Although many works have reported the use of real-time simulators and the rapid prototyping technique, after a careful review of the literature it was found that in most of the cases only one generation system and its converter were analyzed. This is because of the difficulty in communicating between several digital devices at the same time, or due hardware limitations. In addition to this, the procedure used for the rapid prototyping and connection between digital devices is not reported, which makes it difficult to reproduce the reported results; this is crucial for the development of new research. For this reason, the contribution of this paper is a full model of a hybrid PV–wind generation system in an RTDS (which stands for real-time digital simulator). Additionally, the development of the converter control techniques and their implementation in digital devices (Arduino Due) is presented, as well as a description of the procedure used for their rapid prototyping and their real-time performance testing.
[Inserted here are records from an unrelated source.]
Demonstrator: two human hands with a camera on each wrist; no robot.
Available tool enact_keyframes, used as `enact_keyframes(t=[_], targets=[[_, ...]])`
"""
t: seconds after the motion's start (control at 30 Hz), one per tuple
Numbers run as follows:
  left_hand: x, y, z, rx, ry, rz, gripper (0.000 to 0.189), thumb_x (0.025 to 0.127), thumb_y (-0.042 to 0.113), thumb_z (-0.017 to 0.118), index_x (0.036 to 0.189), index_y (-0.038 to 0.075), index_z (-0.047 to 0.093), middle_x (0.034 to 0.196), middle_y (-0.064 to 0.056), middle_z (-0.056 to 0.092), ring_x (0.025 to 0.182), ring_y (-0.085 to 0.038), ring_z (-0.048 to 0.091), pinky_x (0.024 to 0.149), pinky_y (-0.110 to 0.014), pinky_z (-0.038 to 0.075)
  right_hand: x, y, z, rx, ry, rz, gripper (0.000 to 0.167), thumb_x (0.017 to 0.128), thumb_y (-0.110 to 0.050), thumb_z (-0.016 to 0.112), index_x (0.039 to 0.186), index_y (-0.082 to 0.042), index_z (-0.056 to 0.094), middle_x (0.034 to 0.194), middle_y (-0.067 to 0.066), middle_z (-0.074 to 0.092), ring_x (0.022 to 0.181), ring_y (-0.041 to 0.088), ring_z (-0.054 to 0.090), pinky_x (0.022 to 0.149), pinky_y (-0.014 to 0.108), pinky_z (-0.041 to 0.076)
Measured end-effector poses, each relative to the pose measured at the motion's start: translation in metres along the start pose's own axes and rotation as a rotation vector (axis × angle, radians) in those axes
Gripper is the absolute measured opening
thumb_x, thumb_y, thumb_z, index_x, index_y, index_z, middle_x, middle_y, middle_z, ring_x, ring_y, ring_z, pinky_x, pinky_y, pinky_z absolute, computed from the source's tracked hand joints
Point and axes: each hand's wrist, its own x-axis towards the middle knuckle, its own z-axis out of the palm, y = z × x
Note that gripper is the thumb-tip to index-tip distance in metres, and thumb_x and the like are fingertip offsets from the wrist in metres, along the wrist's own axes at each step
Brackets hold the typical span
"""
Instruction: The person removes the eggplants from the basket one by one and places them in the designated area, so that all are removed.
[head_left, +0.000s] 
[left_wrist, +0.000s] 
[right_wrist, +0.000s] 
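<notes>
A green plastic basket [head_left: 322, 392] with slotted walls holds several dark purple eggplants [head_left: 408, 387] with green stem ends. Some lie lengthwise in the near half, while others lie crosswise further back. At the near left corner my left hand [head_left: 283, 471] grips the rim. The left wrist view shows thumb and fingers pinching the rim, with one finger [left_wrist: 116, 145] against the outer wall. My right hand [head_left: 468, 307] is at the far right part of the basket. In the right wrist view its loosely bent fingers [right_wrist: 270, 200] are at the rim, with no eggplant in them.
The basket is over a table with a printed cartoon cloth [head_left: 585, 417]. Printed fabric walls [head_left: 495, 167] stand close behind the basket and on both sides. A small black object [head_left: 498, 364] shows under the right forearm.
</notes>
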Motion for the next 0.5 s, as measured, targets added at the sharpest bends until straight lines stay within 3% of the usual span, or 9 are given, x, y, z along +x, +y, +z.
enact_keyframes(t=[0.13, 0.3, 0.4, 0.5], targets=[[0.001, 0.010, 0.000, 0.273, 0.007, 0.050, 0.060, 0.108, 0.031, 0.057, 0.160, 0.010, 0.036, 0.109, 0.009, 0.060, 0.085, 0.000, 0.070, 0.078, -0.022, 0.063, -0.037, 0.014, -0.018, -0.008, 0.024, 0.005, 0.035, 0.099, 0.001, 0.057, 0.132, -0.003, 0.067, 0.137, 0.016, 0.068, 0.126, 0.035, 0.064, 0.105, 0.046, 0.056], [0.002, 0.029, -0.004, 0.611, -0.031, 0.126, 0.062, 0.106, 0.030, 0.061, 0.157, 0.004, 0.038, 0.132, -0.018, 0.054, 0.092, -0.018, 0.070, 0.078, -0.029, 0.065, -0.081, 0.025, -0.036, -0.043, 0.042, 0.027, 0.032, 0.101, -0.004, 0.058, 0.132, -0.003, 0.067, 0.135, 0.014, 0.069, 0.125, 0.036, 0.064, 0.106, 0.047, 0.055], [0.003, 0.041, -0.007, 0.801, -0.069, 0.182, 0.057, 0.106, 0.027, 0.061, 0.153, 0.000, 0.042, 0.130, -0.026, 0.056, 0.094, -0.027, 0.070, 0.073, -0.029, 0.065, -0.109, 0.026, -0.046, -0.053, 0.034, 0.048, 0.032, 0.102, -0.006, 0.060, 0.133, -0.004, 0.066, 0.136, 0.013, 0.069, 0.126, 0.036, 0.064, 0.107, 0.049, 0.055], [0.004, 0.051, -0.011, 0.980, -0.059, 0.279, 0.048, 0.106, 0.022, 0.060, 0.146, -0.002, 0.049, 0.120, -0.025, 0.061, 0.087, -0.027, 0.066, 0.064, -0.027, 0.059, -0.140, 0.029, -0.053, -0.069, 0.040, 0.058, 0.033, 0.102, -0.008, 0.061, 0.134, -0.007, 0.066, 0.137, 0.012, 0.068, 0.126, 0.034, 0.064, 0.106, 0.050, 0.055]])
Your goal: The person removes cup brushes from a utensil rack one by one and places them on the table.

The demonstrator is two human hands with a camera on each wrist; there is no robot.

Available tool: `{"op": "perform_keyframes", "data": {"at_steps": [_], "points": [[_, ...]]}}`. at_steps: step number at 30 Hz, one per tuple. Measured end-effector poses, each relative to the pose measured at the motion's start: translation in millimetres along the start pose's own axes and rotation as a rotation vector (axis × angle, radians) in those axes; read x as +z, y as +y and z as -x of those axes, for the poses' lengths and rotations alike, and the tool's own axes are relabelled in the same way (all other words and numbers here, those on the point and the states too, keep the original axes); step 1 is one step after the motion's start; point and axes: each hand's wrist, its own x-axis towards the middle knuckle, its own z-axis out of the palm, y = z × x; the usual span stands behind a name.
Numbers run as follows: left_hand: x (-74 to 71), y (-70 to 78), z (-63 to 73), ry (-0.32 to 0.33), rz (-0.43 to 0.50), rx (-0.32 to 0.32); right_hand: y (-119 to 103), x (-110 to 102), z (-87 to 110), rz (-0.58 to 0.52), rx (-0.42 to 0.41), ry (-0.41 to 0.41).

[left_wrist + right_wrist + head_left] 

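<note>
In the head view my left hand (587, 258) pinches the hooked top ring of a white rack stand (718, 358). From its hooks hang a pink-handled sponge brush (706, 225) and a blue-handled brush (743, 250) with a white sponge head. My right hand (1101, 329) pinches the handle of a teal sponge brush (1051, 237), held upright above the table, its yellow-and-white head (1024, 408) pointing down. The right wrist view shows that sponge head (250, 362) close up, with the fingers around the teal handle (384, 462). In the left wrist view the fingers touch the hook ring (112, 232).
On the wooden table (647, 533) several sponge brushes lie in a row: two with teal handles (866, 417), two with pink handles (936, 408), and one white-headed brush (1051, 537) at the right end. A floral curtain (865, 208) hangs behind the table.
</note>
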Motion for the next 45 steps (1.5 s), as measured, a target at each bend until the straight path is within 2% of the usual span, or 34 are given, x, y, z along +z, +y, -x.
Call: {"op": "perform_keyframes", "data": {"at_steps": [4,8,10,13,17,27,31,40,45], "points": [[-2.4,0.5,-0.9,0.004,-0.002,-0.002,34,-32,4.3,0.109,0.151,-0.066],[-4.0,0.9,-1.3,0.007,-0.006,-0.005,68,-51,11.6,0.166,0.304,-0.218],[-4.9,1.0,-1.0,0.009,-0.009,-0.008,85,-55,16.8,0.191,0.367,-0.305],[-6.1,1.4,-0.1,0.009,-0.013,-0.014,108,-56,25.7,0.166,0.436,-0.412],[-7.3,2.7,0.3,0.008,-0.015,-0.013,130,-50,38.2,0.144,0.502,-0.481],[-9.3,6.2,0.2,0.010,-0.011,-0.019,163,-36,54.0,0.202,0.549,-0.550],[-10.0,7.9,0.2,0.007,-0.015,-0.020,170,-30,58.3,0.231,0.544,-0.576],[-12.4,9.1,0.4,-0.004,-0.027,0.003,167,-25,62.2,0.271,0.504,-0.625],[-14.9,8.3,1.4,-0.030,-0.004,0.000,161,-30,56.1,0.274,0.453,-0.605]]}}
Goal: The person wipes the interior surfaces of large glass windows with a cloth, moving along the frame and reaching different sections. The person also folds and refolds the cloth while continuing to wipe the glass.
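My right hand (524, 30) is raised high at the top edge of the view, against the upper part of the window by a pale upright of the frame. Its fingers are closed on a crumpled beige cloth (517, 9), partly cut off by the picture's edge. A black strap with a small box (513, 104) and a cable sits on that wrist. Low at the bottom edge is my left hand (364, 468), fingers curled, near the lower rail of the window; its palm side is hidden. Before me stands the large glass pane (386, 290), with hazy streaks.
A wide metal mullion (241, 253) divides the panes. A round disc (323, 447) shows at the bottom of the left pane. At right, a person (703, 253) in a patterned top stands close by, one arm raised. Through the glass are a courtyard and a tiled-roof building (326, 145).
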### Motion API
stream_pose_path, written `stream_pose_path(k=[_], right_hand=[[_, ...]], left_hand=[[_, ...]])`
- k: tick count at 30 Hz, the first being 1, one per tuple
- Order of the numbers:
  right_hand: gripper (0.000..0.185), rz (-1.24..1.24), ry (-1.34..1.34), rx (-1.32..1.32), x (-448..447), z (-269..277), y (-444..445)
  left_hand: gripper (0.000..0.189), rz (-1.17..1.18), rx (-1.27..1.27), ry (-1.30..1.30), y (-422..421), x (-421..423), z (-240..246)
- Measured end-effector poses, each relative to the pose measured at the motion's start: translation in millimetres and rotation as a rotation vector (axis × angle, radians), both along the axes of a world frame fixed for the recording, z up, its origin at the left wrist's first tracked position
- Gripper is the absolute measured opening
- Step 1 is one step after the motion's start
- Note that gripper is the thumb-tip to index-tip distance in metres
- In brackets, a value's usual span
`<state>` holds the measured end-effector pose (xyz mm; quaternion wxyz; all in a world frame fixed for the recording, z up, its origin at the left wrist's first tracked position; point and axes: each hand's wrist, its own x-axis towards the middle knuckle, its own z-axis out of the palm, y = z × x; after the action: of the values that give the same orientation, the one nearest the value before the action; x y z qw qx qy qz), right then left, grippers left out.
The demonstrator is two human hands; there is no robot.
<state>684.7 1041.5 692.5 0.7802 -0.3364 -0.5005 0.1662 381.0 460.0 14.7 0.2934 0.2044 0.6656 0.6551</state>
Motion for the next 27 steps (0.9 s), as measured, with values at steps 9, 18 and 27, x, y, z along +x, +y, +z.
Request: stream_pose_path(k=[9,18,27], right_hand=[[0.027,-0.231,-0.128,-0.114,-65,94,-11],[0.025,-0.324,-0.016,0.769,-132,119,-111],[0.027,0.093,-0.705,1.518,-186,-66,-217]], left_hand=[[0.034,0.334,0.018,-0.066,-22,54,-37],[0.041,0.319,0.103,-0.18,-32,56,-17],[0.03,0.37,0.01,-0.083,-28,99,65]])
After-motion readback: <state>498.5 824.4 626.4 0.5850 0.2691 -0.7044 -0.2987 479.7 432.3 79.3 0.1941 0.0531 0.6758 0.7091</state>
The rest of this paper is organized as follows: Section 2 presents a description of the structure and modeling of the test system. Section 3 presents the converters used and the development of their control techniques. Section 4 shows the considerations for control law implementation in the Arduino Due and its connection with the RTDS. Section 5 discusses and presents simulations of the grid-connected hybrid PV–wind model through a three-phase inverter during transient conditions. Finally, Section 6 draws the main conclusions of this work.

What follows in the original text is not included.